Instruction for the entries that follow: retype exactly the lines from the line with "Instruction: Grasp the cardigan" to the line with "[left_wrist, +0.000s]", both included, and omit all others.

(Extracted data entries)
* * * * *

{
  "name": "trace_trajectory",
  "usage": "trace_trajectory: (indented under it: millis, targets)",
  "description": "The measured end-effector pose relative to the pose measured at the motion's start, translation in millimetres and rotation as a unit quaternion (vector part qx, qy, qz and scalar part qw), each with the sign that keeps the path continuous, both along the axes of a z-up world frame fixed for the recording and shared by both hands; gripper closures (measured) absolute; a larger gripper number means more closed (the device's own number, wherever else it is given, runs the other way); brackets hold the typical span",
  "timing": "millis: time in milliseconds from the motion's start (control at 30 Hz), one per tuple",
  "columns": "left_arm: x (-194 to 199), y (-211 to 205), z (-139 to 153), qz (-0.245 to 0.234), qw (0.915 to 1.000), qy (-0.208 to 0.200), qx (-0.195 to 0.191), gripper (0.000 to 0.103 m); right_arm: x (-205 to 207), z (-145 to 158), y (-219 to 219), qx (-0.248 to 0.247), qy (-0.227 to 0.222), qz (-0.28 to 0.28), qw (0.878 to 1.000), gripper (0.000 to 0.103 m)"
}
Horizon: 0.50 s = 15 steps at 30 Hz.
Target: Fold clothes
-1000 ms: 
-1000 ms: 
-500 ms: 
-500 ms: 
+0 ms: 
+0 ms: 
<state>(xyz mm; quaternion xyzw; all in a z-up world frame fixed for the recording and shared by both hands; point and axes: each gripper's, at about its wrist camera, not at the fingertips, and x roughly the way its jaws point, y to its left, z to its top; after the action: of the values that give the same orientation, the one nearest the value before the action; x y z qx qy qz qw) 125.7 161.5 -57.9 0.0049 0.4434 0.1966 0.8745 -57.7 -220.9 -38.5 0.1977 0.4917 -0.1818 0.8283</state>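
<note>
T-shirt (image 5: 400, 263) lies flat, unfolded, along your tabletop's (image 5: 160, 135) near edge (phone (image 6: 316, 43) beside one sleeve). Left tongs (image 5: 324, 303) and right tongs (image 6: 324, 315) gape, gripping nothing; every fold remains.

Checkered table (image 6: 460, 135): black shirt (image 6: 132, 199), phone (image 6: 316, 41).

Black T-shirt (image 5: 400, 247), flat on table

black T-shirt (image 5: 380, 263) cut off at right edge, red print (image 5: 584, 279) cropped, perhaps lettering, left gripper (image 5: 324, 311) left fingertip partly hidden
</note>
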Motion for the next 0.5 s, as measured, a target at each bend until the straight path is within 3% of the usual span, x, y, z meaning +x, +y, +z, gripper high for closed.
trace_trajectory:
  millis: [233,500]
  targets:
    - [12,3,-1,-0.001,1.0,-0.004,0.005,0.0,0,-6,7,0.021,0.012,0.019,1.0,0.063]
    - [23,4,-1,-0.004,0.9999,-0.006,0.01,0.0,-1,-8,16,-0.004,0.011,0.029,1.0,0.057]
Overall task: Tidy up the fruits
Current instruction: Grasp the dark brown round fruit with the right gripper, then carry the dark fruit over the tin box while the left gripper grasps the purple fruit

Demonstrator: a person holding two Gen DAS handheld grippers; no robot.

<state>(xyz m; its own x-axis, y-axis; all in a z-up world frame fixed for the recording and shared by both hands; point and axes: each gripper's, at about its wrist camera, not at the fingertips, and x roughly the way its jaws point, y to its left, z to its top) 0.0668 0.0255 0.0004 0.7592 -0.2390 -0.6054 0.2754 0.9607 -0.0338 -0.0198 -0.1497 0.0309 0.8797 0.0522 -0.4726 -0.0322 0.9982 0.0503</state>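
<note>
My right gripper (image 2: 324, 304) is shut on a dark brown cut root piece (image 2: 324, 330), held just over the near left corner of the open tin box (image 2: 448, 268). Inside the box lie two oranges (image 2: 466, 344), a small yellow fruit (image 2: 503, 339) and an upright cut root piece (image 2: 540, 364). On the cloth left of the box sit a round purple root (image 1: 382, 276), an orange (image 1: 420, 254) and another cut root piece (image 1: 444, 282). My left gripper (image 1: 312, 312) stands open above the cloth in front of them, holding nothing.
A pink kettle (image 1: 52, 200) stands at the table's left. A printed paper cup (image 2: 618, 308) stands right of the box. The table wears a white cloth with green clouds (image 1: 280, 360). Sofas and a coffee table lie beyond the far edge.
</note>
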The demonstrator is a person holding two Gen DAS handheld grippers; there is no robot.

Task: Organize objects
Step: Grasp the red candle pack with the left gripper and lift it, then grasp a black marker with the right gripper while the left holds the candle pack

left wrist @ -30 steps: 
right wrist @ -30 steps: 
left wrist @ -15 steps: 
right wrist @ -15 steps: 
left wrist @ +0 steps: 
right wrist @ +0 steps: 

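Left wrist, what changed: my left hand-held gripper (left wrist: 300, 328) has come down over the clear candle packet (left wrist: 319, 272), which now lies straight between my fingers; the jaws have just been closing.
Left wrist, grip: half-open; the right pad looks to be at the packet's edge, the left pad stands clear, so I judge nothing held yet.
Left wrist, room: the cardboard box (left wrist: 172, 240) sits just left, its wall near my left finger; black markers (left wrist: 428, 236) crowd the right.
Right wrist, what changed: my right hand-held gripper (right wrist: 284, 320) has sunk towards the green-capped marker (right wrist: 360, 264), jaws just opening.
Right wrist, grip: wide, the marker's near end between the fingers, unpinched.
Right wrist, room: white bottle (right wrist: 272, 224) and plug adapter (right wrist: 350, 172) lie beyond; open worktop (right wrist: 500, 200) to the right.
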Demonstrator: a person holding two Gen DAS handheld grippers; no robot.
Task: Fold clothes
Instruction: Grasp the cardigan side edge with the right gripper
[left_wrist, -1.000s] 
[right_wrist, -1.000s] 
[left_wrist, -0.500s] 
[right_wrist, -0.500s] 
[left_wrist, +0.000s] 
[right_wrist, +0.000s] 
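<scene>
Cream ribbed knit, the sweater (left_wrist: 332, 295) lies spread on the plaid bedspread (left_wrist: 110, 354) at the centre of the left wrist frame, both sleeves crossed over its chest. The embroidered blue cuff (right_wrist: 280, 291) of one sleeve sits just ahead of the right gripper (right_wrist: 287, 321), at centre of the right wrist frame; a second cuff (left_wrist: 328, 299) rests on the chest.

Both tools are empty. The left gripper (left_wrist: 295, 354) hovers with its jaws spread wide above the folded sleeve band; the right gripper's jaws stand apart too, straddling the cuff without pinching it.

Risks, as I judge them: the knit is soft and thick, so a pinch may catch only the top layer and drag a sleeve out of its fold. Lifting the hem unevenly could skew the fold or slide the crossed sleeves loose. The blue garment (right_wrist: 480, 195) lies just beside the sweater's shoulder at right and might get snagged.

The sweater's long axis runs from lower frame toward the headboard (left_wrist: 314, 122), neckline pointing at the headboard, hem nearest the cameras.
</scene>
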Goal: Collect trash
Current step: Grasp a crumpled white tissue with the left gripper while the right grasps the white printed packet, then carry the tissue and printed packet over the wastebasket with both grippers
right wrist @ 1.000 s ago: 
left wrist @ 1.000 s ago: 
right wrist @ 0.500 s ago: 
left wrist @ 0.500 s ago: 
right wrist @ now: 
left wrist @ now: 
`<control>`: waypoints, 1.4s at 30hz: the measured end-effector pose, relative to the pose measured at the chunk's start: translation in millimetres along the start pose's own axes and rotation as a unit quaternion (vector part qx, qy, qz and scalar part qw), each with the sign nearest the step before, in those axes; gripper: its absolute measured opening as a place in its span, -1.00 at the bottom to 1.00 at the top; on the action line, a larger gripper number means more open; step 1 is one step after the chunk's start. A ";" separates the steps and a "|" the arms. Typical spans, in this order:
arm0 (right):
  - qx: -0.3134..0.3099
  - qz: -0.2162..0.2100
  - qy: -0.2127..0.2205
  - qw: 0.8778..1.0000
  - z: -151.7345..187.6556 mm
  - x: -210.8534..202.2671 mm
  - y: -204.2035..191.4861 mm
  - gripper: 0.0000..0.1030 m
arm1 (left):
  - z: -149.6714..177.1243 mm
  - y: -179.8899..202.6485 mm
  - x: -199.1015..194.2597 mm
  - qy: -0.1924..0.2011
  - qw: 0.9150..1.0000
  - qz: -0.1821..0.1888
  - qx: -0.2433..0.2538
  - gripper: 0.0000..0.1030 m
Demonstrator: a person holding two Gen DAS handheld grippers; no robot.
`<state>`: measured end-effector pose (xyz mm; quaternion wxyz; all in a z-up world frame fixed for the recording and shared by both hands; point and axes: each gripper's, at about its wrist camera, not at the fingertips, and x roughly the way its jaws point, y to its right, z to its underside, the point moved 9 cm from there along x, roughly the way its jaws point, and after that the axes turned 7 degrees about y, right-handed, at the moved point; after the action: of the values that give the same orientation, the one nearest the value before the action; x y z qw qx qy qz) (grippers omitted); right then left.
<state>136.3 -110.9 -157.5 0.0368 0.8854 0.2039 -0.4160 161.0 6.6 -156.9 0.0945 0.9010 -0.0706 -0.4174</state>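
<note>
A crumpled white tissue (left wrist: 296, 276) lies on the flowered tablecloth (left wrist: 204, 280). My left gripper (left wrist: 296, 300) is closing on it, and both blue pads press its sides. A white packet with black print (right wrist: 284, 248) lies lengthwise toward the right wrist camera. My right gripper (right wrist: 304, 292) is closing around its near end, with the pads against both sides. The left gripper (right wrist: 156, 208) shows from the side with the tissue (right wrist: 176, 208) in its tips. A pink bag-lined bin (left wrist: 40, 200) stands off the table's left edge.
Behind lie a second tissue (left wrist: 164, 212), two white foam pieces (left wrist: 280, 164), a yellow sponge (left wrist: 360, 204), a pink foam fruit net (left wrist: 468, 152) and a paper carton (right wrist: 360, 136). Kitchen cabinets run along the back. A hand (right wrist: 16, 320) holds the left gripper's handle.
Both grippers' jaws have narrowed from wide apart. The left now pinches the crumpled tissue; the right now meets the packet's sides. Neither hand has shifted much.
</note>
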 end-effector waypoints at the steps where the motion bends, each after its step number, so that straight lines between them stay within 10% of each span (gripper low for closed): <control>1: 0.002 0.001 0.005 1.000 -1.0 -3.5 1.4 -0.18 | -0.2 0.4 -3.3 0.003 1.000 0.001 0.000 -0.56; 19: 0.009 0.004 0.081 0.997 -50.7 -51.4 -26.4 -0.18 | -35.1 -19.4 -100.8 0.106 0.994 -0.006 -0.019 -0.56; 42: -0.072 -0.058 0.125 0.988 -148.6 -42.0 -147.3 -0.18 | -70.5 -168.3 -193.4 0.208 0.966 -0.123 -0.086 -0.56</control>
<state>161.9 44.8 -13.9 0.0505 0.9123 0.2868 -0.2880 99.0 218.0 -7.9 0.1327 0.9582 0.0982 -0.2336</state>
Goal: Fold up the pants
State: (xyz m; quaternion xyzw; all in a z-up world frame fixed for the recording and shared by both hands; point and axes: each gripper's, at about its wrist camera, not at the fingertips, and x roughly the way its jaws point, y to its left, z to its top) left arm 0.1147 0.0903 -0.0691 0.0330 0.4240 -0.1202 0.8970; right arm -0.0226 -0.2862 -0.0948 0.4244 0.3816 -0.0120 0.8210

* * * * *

COMPLETED EXERCISE —
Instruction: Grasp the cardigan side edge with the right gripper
[left_wrist, -1.000s] 
[right_wrist, -1.000s] 
[left_wrist, -0.500s] 
[right_wrist, -0.500s] 
[left_wrist, +0.000s] 

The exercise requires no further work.